We would all agree that eating too much or drinking too much isn’t good for our health. Neither is breathing too much, but many of us do it without realising it.
Overbreathing is a result of many factors of modern life: stress, anxiety, over-eating, processed foods, sedentary lifestyle, tension, the need to be busy all the time, chronic pain and illness, and more.
For most people the signs of overbreathing are subtle. These can include:
- regular sighs, sniffs, or coughs
- unconscious breath holding when concentrating
- taking large breaths before talking or between sentences (often through the mouth)
- audible breathing at rest
- heavy breathing at night
- visible body movement when breathing, especially in the chest and shoulders
Implications of overbreathing
Overbreathing causes an imbalance in oxygen and carbon dioxide, with a marked reduction in carbon dioxide (CO2) levels. When too much CO2 is exhaled, the levels of CO2 in the blood, tissues and cells also reduces.
The decrease in carbon dioxide with overbreathing decreases blood flow to the brain and tissues. CO2 must be present for our red blood cells to release oxygen into the tissues – without it, oxygen molecules ‘stick’ to haemoglobin (known as the Bohr Effect), so even though you’re taking in more oxygen, it’s not getting to where it’s needed in the body. This can lead to brain fog, anxiety, insomnia, fatigue, low exercise stamina, and more.
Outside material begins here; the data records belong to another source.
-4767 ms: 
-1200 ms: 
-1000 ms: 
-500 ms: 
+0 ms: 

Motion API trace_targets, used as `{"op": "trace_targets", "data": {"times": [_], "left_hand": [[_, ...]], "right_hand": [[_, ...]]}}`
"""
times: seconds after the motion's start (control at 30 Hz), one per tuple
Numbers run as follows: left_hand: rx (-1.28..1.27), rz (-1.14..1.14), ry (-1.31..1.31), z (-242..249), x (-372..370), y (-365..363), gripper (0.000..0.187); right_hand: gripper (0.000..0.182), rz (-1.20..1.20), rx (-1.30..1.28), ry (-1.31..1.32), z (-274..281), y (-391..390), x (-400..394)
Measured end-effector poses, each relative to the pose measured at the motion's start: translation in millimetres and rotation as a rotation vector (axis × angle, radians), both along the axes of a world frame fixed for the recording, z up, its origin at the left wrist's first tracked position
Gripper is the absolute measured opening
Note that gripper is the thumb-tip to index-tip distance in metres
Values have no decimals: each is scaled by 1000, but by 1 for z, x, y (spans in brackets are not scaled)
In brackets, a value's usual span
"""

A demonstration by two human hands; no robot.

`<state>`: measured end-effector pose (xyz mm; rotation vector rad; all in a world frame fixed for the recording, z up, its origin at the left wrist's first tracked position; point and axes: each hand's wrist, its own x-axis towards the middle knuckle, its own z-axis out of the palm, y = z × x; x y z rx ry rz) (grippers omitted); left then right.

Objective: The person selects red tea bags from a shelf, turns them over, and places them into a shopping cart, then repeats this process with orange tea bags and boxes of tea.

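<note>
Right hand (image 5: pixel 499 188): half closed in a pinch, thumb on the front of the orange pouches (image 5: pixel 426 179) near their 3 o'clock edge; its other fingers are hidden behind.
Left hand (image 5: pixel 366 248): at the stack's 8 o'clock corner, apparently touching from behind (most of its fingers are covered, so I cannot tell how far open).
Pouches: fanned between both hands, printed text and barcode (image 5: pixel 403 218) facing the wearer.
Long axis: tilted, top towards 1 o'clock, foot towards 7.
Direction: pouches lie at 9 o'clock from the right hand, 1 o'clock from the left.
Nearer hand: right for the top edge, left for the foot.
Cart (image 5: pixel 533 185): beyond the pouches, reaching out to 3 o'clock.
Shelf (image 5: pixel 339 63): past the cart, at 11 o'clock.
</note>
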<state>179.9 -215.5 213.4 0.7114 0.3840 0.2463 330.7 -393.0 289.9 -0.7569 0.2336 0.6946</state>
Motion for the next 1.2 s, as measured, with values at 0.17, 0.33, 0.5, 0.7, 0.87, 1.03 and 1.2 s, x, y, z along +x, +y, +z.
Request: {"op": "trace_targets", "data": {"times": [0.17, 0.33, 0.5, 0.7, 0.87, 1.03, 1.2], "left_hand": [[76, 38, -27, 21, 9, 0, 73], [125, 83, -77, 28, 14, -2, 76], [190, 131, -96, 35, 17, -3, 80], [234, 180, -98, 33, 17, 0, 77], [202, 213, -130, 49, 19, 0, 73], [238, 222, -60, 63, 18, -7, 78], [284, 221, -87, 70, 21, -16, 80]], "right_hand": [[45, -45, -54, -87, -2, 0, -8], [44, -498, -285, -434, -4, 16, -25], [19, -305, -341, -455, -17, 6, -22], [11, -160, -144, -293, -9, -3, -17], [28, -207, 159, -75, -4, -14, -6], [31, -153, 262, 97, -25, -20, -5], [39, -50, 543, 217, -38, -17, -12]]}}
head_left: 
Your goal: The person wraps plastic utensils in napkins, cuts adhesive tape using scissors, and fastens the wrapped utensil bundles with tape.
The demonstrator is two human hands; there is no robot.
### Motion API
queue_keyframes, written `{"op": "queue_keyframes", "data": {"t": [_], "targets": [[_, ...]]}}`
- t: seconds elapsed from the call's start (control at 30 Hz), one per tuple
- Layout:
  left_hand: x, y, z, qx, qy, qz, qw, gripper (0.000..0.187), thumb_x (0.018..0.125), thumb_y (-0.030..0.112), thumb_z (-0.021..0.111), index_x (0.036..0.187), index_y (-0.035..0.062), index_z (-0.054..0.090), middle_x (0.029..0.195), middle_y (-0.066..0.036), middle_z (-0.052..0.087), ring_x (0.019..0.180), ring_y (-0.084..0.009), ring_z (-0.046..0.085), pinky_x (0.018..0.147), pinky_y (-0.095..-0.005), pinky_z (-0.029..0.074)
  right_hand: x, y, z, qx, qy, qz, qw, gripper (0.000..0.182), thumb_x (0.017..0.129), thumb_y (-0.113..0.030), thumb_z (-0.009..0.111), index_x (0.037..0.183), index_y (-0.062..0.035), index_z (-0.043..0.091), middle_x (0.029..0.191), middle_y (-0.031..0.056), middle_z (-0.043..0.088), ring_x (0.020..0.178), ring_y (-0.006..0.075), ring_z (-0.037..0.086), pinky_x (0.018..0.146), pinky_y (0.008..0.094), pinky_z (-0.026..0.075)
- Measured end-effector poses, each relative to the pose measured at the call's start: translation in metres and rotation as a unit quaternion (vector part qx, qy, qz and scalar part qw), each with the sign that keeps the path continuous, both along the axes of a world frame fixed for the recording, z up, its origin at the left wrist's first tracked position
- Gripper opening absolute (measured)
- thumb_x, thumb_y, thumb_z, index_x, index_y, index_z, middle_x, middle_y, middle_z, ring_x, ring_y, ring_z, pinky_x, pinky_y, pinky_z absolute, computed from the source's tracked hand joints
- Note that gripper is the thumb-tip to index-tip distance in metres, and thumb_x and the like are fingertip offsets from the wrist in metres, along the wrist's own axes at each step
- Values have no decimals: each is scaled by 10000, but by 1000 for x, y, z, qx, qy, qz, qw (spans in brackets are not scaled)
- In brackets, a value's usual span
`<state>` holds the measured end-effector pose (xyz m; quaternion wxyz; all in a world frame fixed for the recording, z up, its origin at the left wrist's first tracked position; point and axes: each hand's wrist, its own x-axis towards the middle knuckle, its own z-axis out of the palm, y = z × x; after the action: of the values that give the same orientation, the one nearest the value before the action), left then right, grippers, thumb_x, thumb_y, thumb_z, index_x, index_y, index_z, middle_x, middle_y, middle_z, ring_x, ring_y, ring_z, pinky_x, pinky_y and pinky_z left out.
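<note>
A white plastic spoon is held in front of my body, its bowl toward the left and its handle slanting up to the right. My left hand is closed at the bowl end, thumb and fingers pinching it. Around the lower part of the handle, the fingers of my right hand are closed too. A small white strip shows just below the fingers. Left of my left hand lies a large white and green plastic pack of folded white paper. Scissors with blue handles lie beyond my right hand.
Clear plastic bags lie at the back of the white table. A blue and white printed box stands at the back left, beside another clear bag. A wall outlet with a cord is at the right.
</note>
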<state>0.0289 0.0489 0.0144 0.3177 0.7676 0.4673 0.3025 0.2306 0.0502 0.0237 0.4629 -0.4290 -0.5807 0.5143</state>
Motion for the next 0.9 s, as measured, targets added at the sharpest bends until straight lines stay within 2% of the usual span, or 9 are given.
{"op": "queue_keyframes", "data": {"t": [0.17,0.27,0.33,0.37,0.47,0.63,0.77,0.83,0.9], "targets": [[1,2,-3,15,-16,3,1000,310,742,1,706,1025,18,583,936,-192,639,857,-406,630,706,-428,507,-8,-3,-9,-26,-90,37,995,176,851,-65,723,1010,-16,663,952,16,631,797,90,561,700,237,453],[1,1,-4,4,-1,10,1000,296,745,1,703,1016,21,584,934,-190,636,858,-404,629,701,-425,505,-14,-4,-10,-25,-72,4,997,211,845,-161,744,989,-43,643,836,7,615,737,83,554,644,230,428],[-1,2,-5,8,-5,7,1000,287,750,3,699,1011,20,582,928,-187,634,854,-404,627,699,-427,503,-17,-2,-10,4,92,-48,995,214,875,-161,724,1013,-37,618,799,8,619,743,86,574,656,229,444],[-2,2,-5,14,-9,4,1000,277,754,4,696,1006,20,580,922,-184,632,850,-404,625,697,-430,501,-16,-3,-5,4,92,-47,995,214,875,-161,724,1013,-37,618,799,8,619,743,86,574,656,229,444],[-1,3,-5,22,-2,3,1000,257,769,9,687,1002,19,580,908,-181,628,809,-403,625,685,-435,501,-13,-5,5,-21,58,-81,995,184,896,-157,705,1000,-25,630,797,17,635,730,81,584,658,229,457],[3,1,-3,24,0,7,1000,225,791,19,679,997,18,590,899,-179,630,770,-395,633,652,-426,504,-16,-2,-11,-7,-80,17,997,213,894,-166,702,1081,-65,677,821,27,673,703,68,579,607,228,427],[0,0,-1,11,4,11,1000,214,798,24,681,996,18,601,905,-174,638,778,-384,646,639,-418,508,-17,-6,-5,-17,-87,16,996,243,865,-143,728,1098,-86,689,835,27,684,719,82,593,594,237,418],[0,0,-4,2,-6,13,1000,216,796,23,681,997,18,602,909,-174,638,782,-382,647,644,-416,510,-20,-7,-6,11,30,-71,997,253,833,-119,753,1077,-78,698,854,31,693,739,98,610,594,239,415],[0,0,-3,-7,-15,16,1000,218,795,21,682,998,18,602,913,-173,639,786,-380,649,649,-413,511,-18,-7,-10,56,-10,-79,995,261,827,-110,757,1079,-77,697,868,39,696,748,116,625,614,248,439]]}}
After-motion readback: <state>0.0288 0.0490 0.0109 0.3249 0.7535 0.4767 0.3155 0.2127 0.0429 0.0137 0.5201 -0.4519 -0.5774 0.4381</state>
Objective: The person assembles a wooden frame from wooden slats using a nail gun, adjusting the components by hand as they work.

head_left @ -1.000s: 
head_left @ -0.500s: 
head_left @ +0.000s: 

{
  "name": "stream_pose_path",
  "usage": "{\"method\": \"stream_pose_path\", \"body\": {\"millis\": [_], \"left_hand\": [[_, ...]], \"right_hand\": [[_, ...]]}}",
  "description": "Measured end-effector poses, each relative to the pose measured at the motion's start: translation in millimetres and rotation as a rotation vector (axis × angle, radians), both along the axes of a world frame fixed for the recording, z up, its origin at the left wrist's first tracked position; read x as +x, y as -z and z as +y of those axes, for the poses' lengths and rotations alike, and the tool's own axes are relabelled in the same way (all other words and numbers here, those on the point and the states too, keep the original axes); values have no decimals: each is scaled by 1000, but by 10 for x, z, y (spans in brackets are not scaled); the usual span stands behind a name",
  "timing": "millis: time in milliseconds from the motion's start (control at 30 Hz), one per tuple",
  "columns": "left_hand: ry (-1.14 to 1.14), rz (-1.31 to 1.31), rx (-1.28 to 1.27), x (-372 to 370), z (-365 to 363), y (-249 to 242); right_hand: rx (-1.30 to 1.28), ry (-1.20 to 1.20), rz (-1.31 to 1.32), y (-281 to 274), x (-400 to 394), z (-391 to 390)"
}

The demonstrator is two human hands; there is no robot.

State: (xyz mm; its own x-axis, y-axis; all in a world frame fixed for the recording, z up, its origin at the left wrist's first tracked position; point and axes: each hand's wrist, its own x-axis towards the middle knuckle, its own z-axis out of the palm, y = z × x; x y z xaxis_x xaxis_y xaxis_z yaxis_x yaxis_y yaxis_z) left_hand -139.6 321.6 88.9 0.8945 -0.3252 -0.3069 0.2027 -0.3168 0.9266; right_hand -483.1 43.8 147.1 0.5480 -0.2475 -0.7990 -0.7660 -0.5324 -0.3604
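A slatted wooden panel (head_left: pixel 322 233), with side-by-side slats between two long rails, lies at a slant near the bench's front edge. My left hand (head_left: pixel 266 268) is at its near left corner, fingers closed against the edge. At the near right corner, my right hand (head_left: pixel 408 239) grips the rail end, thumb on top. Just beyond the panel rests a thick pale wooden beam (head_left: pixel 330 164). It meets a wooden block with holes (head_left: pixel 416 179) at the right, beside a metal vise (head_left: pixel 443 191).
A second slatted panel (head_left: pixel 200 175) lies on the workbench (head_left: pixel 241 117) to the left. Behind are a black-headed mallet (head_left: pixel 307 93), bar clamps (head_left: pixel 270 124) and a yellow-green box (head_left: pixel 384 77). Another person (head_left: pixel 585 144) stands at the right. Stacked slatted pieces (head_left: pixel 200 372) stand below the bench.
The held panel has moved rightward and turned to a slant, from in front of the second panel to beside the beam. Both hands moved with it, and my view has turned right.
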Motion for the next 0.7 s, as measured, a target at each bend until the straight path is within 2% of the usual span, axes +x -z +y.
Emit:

Heavy breathing causes airways to collapse. If you imagine breathing through a paper straw, if you breathe in hard and fast, the paper straw will collapse. If you breathe gently and smoothly through the straw, it will stay open. Overbreathing at night leads to snoring and sleep apnoea (holding of breath during sleep), and in some cases insomnia. It is impossible to snore when breathing is calm, and when the airways stay open in the night sleep apnoea does not occur.
Carbon dioxide is the ‘relax’ gas. CO2 relaxes the smooth muscle in our airways and blood vessels, allowing for easier flow. CO2 is also associated with stimulating the parasympathetic nervous system – or the ‘rest and digest’ mode. Low levels of CO2 can contribute to anxiety and panic attacks (which is why people breathe into a paper bag – to bring up their levels of CO2), and it can constrict the blood flow to the brain via the carotid artery.
Correct your breathing
Breathing should be smooth, silent, and slow. It should be done only through the nose, not the mouth, and into the lower part of the lungs (diaphragmatic breathing), not shallowly into the chest. Observe your breathing throughout the day, and if you catch yourself overbreathing, correct yourself. The more you are aware of dysfunctional breathing and correct it, the more functional your breathing becomes by habit.
If you are feeling anxious, stressed, or light headed, take a few minutes to slow down your breathing, taking in a little less oxygen and extending your exhales slightly longer than your inhales. Count to yourself as you inhale quietly and slowly for a count of 4, and exhale smoothly for a count of 6. Breathe in through your nose, deep into the belly, nice and slowly.
Retrain your breathing habits
We are born knowing how to breathe correctly. Something happens along the way which contributes to unhealthy breathing habits which can be difficult to break. Functional breath retraining can help undo these habits and create new, healthier ones which have long term systemic health benefits.